■ What you have to do
Gather from the listing below each line that includes the word "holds", and copy it.

■ Supplied material
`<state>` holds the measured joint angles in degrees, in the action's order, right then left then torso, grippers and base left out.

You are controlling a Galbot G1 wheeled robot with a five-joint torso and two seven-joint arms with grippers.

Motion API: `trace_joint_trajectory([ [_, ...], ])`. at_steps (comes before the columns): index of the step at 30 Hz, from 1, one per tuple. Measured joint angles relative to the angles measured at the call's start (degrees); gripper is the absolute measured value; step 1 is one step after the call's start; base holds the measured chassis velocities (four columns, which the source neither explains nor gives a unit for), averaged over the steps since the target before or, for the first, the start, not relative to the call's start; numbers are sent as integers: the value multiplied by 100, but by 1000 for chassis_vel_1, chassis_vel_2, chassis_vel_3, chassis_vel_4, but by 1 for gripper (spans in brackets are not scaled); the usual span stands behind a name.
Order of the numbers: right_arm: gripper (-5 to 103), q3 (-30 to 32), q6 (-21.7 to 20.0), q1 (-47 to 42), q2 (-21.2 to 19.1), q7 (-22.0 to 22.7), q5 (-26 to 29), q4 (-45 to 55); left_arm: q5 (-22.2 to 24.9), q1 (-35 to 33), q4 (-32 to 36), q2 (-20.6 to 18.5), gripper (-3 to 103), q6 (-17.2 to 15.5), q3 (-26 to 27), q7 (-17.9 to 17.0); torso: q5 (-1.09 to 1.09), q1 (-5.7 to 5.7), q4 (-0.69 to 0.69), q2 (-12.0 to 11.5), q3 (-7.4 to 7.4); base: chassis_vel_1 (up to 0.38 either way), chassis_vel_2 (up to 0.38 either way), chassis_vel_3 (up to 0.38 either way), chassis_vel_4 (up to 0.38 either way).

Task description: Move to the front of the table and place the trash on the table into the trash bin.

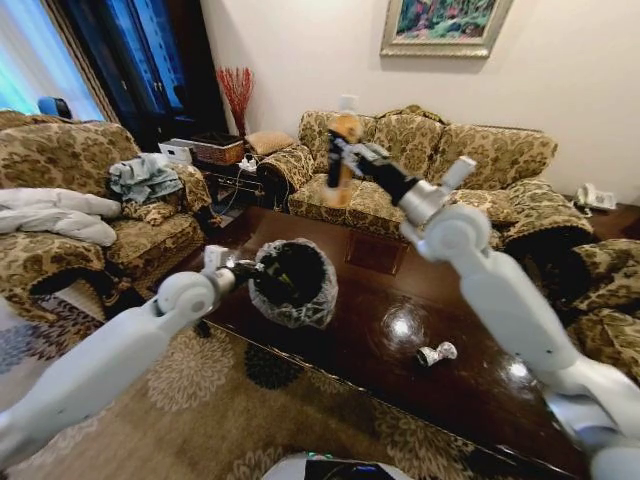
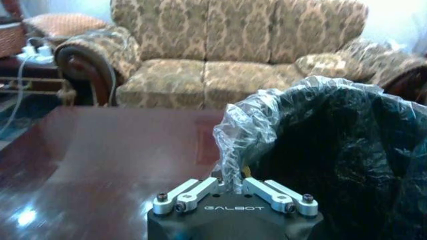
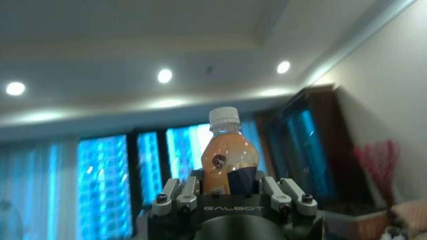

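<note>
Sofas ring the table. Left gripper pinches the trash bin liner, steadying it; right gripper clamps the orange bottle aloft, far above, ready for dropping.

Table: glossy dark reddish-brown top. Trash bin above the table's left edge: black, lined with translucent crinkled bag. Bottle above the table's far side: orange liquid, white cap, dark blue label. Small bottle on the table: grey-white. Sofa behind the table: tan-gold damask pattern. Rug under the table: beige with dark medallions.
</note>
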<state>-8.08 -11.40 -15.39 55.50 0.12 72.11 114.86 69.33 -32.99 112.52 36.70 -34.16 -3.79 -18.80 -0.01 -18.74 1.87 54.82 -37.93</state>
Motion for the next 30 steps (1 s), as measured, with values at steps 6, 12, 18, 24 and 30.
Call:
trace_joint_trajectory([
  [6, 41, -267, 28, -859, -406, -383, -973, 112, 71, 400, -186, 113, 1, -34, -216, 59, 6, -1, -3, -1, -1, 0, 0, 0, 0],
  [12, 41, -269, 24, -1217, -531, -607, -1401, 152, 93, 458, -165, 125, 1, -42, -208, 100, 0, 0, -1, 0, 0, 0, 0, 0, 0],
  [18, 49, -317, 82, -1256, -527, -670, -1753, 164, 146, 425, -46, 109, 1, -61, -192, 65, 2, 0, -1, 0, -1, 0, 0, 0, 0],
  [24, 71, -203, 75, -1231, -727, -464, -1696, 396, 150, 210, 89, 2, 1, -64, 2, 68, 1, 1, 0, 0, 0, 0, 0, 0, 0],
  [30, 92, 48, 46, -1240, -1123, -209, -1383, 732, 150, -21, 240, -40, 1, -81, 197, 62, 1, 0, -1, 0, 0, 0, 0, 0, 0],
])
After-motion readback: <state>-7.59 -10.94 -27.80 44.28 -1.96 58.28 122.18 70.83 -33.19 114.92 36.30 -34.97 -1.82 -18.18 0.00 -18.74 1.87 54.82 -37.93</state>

■ Final answer
`<state>` holds the measured joint angles in degrees, in the action's order, right then left then torso, grippers and base left out.
Motion API: `trace_joint_trajectory([ [_, ...], ])`. at_steps (comes before the columns): index of the step at 30 Hz, from 1, one per tuple. Measured joint angles relative to the angles measured at the call's start (degrees); gripper is the absolute measured value; step 1 is one step after the call's start; base holds the measured chassis velocities (four columns, which the source neither explains nor gives a unit for), averaged over the steps since the target before or, for the first, the start, not relative to the call's start; numbers are sent as integers: the value multiplied by 100, but by 1000 for chassis_vel_1, chassis_vel_2, chassis_vel_3, chassis_vel_4, but by 1 for gripper (spans in brackets are not scaled); the usual span stands behind a name.

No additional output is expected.